Would you print the data below exactly, leaving out every picture?

*Collected material*
--
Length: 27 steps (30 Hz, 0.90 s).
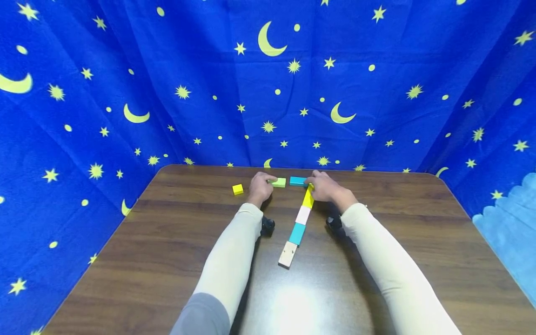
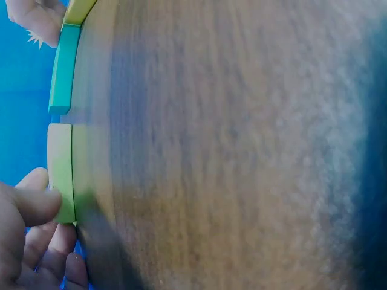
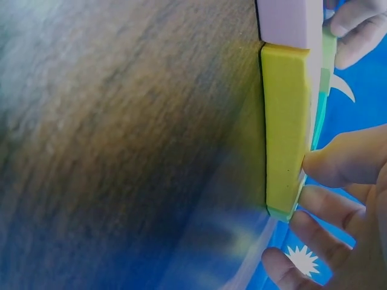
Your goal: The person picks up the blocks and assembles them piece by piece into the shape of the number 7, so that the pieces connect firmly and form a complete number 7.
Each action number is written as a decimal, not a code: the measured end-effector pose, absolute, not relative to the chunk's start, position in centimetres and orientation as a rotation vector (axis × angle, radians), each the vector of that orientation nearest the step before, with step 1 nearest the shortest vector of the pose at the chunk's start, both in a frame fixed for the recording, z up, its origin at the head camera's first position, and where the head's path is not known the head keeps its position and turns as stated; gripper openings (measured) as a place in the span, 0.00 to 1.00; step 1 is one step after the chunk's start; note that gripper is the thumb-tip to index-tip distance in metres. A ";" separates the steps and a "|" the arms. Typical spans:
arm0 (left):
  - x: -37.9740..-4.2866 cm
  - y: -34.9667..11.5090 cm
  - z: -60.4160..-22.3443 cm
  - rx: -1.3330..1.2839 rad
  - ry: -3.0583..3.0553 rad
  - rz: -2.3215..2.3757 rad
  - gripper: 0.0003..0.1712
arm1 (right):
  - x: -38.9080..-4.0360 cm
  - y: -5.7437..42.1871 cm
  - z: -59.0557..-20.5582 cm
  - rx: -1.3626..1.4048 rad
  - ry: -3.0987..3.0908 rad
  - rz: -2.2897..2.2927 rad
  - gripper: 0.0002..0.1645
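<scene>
At the far side of the table my left hand [image 1: 260, 187] pinches a light green block [image 2: 63, 163] near its left end, thumb on the near face. A small gap parts it from a blue block [image 1: 298, 181]. My right hand [image 1: 325, 187] holds that blue block's right end, its fingertips at the corner with a small green piece [image 3: 281, 214], mostly covered by the hand. From this corner a line runs toward me: a yellow block [image 1: 308, 197], a pale pink block [image 1: 303, 215], a teal block [image 1: 298, 233] and a light wooden block [image 1: 287, 254].
A small yellow block [image 1: 237, 189] lies apart, left of my left hand. The brown wooden table [image 1: 167, 260] ends just beyond the blocks, where a blue star-and-moon curtain [image 1: 217, 56] hangs. Light blue fabric [image 1: 511, 242] is at the right edge.
</scene>
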<state>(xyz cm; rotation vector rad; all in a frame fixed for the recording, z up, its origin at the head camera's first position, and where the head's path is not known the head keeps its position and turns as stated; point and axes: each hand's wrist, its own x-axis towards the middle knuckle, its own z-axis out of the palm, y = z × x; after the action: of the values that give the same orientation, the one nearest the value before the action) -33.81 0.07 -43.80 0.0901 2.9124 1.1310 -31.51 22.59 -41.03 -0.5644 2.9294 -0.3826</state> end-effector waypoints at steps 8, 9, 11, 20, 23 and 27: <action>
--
*Task solution*
Length: 27 steps (30 Hz, 0.90 s).
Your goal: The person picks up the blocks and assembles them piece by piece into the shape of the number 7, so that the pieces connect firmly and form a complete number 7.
Each action number is written as a decimal, not a code: the measured end-effector pose, absolute, not relative to the chunk's start, position in centimetres and orientation as a rotation vector (axis × angle, radians), each the vector of that orientation nearest the step before, with step 1 nearest the shortest vector of the pose at the chunk's start, both in a frame fixed for the recording, z up, its origin at the head camera's first position, and where the head's path is not known the head keeps its position and turns as stated; gripper openings (measured) as a place in the span, 0.00 to 1.00; step 1 is one step after the chunk's start; note that gripper is the thumb-tip to index-tip distance in metres. A ";" separates the steps and a "|" the arms. Typical spans:
arm0 (left):
  - x: -37.9740..-4.2866 cm
  - y: -34.9667..11.5090 cm
  - z: -60.4160..-22.3443 cm
  - rx: -1.3330..1.2839 rad
  - ry: -3.0583..3.0553 rad
  - rz: -2.3215..2.3757 rad
  - gripper: 0.0003..0.1712
arm1 (right):
  - x: -38.9080..-4.0360 cm
  - y: -5.7437..42.1871 cm
  - z: -59.0557..-20.5582 cm
  - rx: -1.3626..1.4048 rad
  - ry: -3.0987..3.0908 rad
  - rz: -2.2897..2.2927 rad
  - gripper: 0.0002..0.1645
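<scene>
At the far side of the table my left hand [image 1: 260, 187] pinches a light green block [image 2: 63, 163] near its left end, thumb on the near face. A small gap parts it from a blue block [image 1: 298, 181]. My right hand [image 1: 325, 187] holds that blue block's right end, its fingertips at the corner with a small green piece [image 3: 281, 214], mostly covered by the hand. From this corner a line runs toward me: a yellow block [image 1: 308, 197], a pale pink block [image 1: 303, 215], a teal block [image 1: 298, 233] and a light wooden block [image 1: 287, 254].
A small yellow block [image 1: 237, 189] lies apart, left of my left hand. The brown wooden table [image 1: 167, 260] ends just beyond the blocks, where a blue star-and-moon curtain [image 1: 217, 56] hangs. Light blue fabric [image 1: 511, 242] is at the right edge.
</scene>
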<state>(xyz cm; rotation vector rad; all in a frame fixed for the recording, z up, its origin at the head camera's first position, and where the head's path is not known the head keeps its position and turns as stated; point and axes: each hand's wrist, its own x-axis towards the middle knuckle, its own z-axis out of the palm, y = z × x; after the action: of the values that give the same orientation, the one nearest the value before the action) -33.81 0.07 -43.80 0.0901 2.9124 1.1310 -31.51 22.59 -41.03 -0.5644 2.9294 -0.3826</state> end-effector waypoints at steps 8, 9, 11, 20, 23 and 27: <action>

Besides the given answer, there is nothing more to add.